The span to repeat in the listing below runs from the line containing "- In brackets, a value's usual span" to the line containing "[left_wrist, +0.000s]", inclusive. Repeat it exactly, and only it.

Top of SUPPLIED INFORMATION

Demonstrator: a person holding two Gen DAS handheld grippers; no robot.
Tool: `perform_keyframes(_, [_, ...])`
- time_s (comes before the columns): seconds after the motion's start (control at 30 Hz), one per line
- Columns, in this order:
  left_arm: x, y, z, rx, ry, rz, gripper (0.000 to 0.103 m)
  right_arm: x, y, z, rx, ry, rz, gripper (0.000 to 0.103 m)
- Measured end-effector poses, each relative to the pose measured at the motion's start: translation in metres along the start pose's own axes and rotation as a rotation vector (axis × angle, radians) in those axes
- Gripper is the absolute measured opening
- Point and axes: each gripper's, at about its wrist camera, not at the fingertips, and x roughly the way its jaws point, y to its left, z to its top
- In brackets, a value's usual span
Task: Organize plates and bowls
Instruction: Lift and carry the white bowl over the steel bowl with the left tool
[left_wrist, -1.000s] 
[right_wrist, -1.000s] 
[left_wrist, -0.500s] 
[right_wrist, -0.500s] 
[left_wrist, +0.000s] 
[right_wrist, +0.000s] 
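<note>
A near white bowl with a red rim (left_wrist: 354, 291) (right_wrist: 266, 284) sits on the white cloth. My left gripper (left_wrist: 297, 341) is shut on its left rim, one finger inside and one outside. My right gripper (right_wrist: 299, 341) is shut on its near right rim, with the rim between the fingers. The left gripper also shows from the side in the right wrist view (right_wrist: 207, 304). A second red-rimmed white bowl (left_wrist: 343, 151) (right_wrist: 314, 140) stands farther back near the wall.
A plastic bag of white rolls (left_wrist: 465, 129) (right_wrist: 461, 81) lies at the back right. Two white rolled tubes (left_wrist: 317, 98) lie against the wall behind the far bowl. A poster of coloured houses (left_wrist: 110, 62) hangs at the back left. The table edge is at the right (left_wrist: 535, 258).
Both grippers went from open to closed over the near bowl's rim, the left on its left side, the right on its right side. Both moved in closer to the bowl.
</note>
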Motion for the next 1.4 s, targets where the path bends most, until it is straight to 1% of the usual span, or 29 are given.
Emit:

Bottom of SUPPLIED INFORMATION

# RESULT:
- In brackets, a value's usual span
Task: Organize plates and bowls
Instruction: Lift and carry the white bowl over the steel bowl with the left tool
[left_wrist, -1.000s] 
[right_wrist, -1.000s] 
[left_wrist, -0.500s] 
[right_wrist, -0.500s] 
[left_wrist, +0.000s] 

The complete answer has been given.